🤖 AI Summary
This work challenges the foundational assumption in program synthesis that “humans can adequately teach” by investigating whether non-expert humans can effectively instruct machines to program via input-output examples. Method: We conduct a human-subjects study across six fundamental programming concepts, collecting example sets from both non-experts and experts, and systematically evaluate the generalization performance of five state-of-the-art synthesizers—including search-based and neural-guided approaches—under varying example sources. Contribution/Results: Non-expert examples exhibit significantly lower quality, yielding substantially lower average accuracy than expert examples or random sampling; only 35% of non-expert task sets are successfully generalized by any synthesizer. To our knowledge, this is the first empirical study to demonstrate that non-expert examples are generally insufficient for reliable program synthesis. Our findings provide critical empirical grounding for human-centered modeling and system design in interactive program synthesis, highlighting concrete directions for improvement.
📝 Abstract
The goal of inductive program synthesis is for a machine to automatically generate a program from user-supplied examples. A key underlying assumption is that humans can provide sufficient examples to teach a concept to a machine.

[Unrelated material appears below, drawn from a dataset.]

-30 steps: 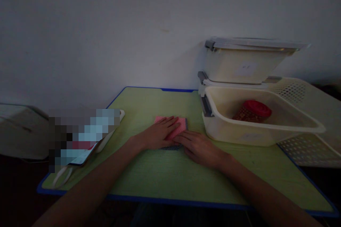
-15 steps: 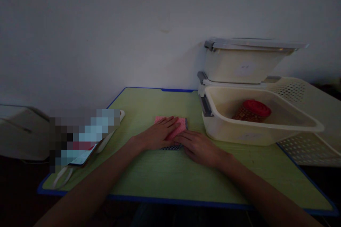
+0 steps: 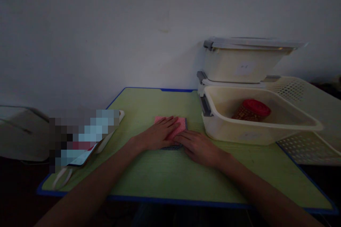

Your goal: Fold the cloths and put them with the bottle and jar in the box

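Note:
A folded pink cloth [image 3: 183,123] lies on the green table [image 3: 149,173], with a dark checkered border along its right and near edges. My left hand [image 3: 163,134] rests flat over it, fingers stretched out and spread a little. Against the cloth's near right corner is my right hand [image 3: 198,147], its fingers bent and pressed together at the edge. The fingertips there are partly hidden, as is the middle of the cloth beneath my left hand.
On the right stands an open white bin [image 3: 239,132] holding a red-topped roll or container [image 3: 253,110]. Behind it sits a lidded box [image 3: 239,64]. A white perforated basket [image 3: 314,103] is beyond. At left a phone [image 3: 82,156] leans on a white stand [image 3: 106,138]. A wall closes the back.

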`<state>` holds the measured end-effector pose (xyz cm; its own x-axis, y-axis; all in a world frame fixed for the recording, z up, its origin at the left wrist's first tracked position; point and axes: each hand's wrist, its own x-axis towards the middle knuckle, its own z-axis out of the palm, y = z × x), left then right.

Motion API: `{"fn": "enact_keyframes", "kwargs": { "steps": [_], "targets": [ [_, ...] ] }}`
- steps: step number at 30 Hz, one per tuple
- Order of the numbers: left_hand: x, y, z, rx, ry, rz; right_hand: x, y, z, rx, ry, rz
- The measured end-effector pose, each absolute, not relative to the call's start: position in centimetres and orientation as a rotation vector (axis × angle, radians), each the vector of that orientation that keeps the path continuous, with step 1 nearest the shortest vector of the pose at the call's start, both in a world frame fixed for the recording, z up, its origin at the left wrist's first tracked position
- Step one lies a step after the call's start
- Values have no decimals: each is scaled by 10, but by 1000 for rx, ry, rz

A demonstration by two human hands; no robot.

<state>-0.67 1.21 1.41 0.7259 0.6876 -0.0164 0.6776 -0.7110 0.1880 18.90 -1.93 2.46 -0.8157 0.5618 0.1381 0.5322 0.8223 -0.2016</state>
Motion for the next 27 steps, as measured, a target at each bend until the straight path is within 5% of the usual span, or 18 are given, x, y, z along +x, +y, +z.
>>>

To evaluate the validity of this assumption, we conduct a study where human participants provide examples for six programming concepts, such as finding the maximum element of a list. We evaluate the generalisation performance of five program synthesis systems trained on input-output examples (i) from non-expert humans, (ii) from a human expert, and (iii) randomly sampled. Our results suggest that non-experts typically do not provide sufficient examples for a program synthesis system to learn an accurate program.